I should be careful here, because I am not an innocent bystander. I build legibility instruments for a living. My current work joins census population grids to healthcare facility service areas – estimating the communities around hospitals and clinics from exactly the kind of standardized aggregates Scott writes about. The census is the founding example of state legibility. County population by age band is a Normalbaum of people.

So the lesson I take from Scott is not that grids are evil. Denominators require grids; you cannot ask “is this rural community underserved?” without an estimate of the community, and an estimate means categories, boundaries, aggregation. The lesson is about rank: the grid is an estimate of the territory and must never be promoted to being the territory. In my own field the discipline shows up in small rules – knowing what an aggregate can and cannot re-identify, distrusting a tidy table until you know what was thrown away to make it tidy, treating a model of demand as a hypothesis about a community rather than a description of it. The statistical tradition at its best is a kind of institutionalized humility about maps. High modernism, in Scott’s telling, is what happens when that humility is deleted.

And that yields a testable claim about the HR case, because a Scott-style failure is not just a mood – it has a signature. If the system sees positions and the organization runs on people, then position-level data should systematically underpredict the disruption of specific departures. Two identical job codes; wildly different network centrality; identical severance math; utterly different consequences. Any organization could measure this – exit events joined to the informal network, predicted versus realized disruption. Almost none do. The instrument that would be indicted is the one that would have to fund the study.

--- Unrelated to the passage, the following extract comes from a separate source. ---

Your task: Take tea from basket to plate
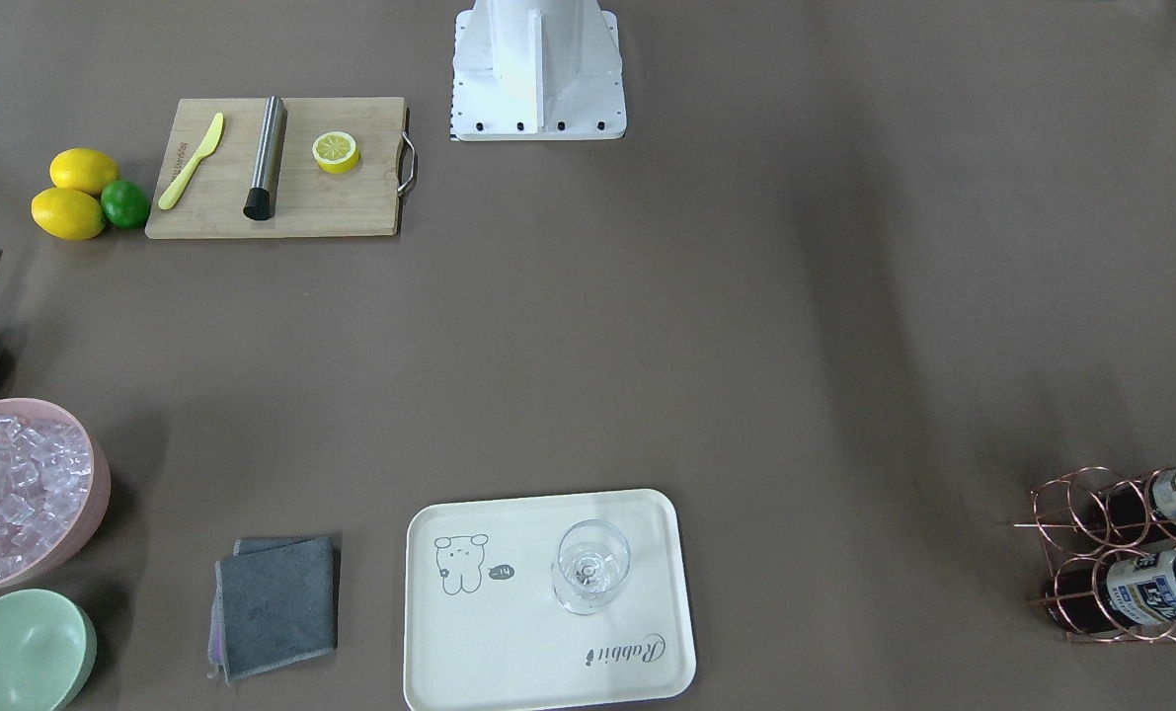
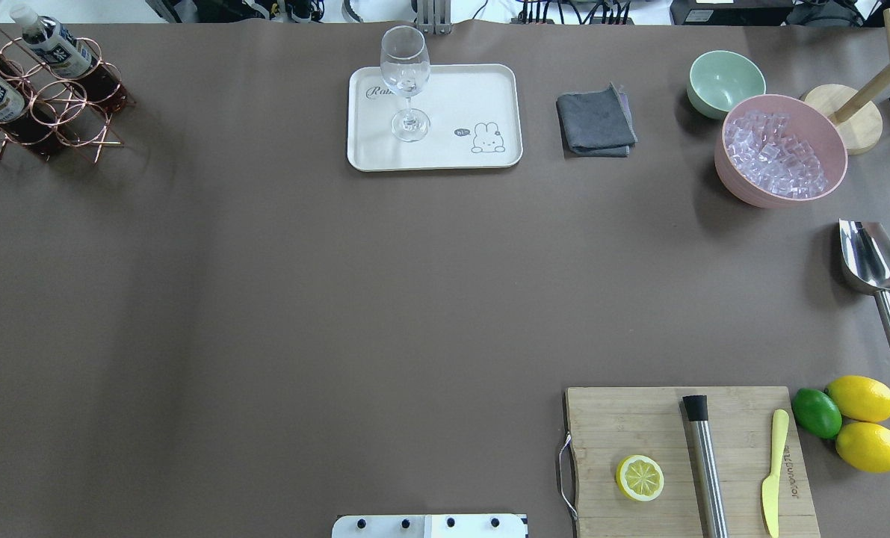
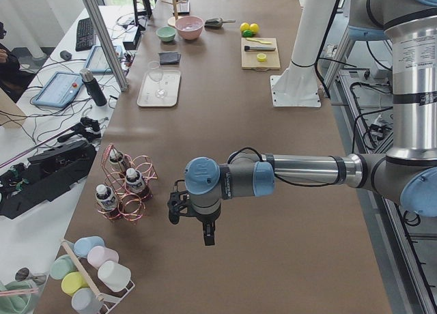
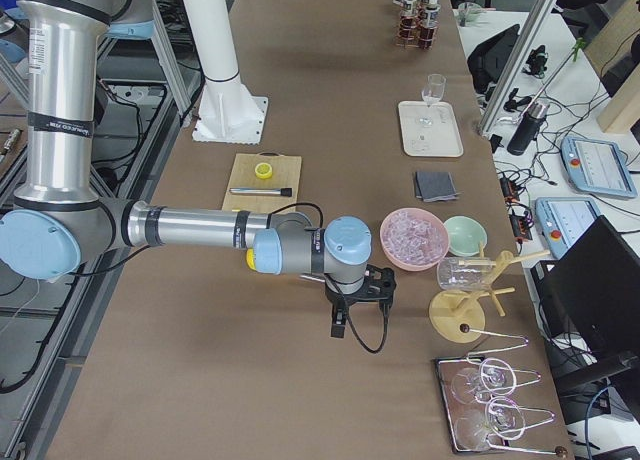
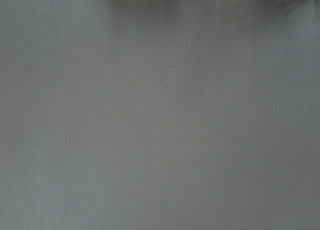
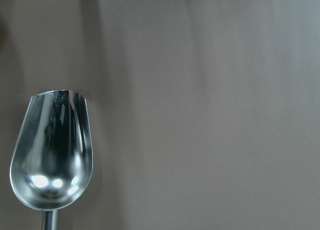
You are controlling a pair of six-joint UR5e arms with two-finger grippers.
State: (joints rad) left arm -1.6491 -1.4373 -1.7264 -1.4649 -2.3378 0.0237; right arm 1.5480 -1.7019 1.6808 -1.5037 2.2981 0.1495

Administering without blinding

Scott’s own prescription was never to abolish maps but to keep them answerable to metis – to design systems that leave room for the local knowledge they cannot contain. Translated to the enterprise, that looks less like a software purchase and more like a set of habits:

  • Let variability be data, not noise. A hundred individual arrangements are a hundred observations about what actually lets work happen. “Minimal variability” throws the sample away before analysis.
  • Give managers standing to represent what the system can’t see. The supervisor who says “the org chart says these roles are equivalent, and I am telling you they are not” is not obstructing the process. She is the process’s only error-correction channel.
  • Measure the aftermath, attribute honestly. If a position-based decision is followed by a slow-motion yield collapse, the postmortem should be allowed to name the decision – otherwise the map is unfalsifiable, which is another way of saying it has become a religion.
  • Distinguish the two questions. “What does the budget require?” is a positions question. “What will this do to us?” is a people question. Answering the second with the instrument built for the first is the whole error, compressed.

The town hall that started this essay was, to be fair, full of people sincerely trying to do right by a workforce – and in the same meeting, leadership spoke about wanting to genuinely understand the communities around their rural facilities, which is the opposite instinct: a request for exactly the local knowledge the dashboards don’t carry. Both impulses live in every large organization. Scott’s warning is simply about which one wins by default. The grid always wins by default. It is visible, and the underbrush is not – until the second rotation, when the forest quietly stops growing, and every instrument in the building agrees that nothing is wrong.

Further reading

  • James C. Scott, Seeing Like a State: How Certain Schemes to Improve the Human Condition Have Failed (Yale, 1998) – especially chs. 1 (“Nature and Space”) and 9 (“Thin Simplifications and Practical Knowledge: Metis”).
  • Friedrich Hayek, “The Use of Knowledge in Society” (1945) – the economist’s version of the same argument about dispersed, local knowledge.
  • Elinor Ostrom, Governing the Commons (1990) – what metis-respecting institutions look like when they work.